Por otro lado, la seguridad del metro se ha vuelto un tema de debate público ante la frecuencia de desperfectos en interestaciones clave. El tramo que abarca desde General Anaya hasta Zaragoza muestra señales de agotamiento estructural que no pueden ignorarse por más tiempo. Los ciudadanos cuestionan que el presupuesto se diluya en parches superficiales mientras el corazón del transporte masivo presenta grietas estructurales evidentes.
Estrategia Operativa Ante El Deterioro Del Concreto
Para ejecutar las maniobras sin interrumpir el flujo diario de personas, el Estado determinó un esquema de trabajo exclusivamente nocturno. Las cuadrillas intervendrán las instalaciones en un horario de las 24:00 a las 04:00 horas, lo que limita el avance real de la obra. Esta decisión técnica responde a la necesidad de mantener activa la movilidad, pero extiende el cronograma de entrega de los resultados finales.

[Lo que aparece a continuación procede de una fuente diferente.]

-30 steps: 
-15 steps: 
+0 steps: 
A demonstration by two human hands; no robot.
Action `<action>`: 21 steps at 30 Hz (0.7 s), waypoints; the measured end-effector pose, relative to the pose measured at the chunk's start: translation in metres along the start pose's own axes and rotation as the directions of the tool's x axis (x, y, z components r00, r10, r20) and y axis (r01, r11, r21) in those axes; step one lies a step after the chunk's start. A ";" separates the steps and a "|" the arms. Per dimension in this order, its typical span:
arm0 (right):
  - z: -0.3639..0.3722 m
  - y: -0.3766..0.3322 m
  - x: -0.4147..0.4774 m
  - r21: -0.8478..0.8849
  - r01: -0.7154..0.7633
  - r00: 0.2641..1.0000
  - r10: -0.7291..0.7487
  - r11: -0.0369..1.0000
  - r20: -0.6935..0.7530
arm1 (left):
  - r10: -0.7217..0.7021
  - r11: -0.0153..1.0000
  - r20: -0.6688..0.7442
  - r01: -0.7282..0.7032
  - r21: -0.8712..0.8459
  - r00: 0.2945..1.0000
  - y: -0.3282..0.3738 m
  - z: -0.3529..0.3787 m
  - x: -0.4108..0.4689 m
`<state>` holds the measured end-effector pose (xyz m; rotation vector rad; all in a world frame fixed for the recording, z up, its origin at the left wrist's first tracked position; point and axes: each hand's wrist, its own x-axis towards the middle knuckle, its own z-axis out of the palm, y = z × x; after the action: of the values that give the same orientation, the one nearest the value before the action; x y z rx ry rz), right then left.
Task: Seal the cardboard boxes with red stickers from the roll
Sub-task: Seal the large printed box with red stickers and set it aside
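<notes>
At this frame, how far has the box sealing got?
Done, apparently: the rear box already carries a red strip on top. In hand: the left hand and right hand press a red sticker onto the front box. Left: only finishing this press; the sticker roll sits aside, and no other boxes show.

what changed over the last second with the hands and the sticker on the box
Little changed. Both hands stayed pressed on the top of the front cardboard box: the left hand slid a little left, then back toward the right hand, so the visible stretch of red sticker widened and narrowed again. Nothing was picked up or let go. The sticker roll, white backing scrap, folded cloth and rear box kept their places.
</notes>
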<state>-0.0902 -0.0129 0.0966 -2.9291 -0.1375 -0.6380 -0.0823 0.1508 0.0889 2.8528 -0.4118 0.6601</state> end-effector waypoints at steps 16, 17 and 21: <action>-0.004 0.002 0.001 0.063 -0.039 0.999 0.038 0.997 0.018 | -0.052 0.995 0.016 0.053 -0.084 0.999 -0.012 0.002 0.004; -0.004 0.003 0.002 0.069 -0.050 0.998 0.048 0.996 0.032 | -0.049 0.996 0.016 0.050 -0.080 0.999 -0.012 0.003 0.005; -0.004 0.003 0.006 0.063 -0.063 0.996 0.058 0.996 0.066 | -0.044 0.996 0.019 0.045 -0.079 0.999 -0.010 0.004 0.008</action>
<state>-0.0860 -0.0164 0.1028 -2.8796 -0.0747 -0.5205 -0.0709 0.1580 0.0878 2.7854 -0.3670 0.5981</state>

Gobierno de NL prefiere gastar en publicidad que en seguridad, y ahora deben pagar 21.6 millones por el deterioro de la Línea 2.

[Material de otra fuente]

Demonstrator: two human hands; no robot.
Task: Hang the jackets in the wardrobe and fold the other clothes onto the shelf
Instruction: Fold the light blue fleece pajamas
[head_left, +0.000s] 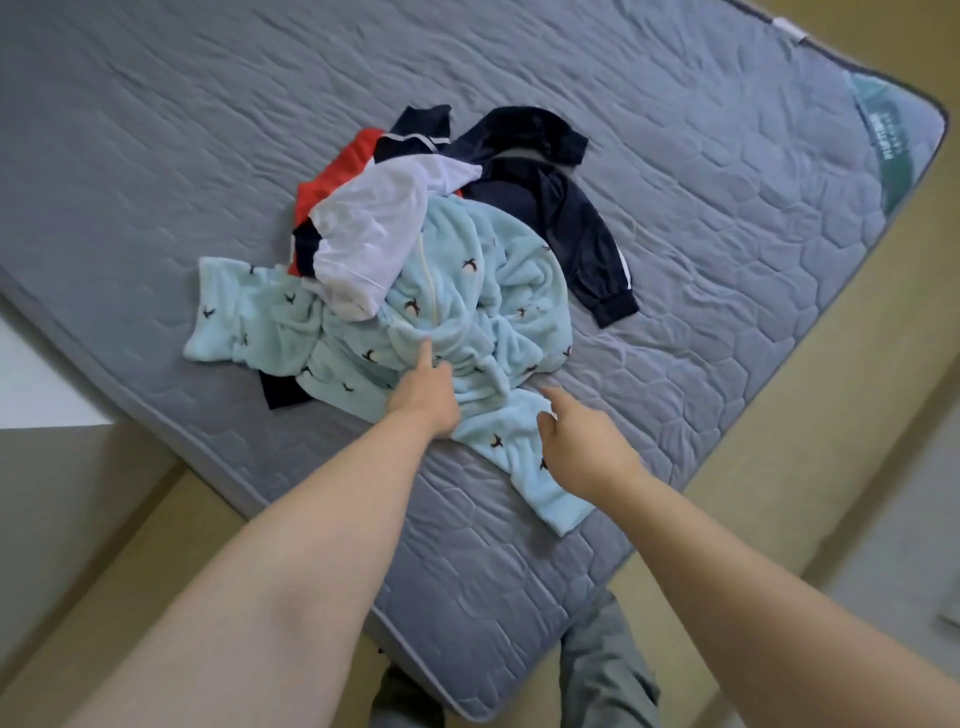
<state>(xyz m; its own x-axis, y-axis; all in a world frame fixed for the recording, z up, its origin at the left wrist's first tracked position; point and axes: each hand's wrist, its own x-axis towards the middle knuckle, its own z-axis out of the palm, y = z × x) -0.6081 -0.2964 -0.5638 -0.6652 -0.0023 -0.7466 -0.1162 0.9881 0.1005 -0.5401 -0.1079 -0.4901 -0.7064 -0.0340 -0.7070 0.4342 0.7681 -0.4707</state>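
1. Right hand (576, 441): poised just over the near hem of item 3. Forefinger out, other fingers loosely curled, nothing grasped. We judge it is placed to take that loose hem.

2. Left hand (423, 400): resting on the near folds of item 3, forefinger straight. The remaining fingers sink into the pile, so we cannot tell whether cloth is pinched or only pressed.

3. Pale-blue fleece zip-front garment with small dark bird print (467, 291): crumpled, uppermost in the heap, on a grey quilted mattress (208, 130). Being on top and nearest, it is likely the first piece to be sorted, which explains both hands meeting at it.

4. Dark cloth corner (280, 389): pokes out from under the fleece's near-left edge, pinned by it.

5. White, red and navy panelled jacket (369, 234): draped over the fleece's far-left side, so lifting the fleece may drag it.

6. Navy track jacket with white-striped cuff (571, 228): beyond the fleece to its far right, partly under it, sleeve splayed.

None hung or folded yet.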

— Vecinos Unidos (@VecinosUnidosnl) March 9, 2026
Mientras presumen obras nuevas que se incendian y derrumban, la red actual se cae a pedazos por falta de mantenimiento. 🚇🚨 pic.twitter.com/13znzbGGKS
Incongruencia Entre Obras Nuevas Y Mantenimiento Pendiente
Resulta contradictorio que el gobierno estatal presuma la construcción de las líneas 4 y 6 cuando la infraestructura existente requiere rescates costosos. Mientras el túnel de Línea 2 demanda 21.6 mdp por desgaste, los proyectos nuevos sufren colapsos y siniestros que elevan la desconfianza ciudadana. La prioridad parece estar en la expansión mediática antes que en la consolidación de un sistema de transporte robusto y confiable.
Evaluación De Fisuras Y Acero De Refuerzo
El proceso de inspección será exhaustivo para determinar el grado de degradación del concreto en las estaciones Cuauhtémoc y Alameda. La empresa ganadora tiene la responsabilidad de sanar las heridas estructurales de un túnel que soporta toneladas de peso diariamente. De no ejecutarse con rigor técnico, la inversión millonaria será solo un paliativo temporal ante un problema de ingeniería mucho más profundo.
Antecedentes De Fallas Y El Cobro Del Mantenimiento
Hoy, el túnel de Línea 2 vuelve al centro de la polémica por requerir recursos extraordinarios para frenar un deterioro que debió evitarse con supervisión constante. Si el gobernador sabia de este problema desde que tomó el puesto, fue imprudente no atender eso inmediatamente antes de comenzar con la línea 4 y 6.
La percepción ciudadana es que el sistema de transporte opera al límite de su capacidad y sin el respaldo de una ingeniería preventiva sólida. Los regiomontanos exigen que el cobro del mantenimiento se vea reflejado en un servicio que no represente un peligro latente al abordar cada vagón.
El tiempo de Samuel García para entregar resultados se agota mientras las grietas en el sistema siguen creciendo de forma alarmante. La seguridad del metro no puede ser una promesa de campaña, sino una realidad palpable en cada estación subterránea que hoy pide a gritos una rehabilitación integral.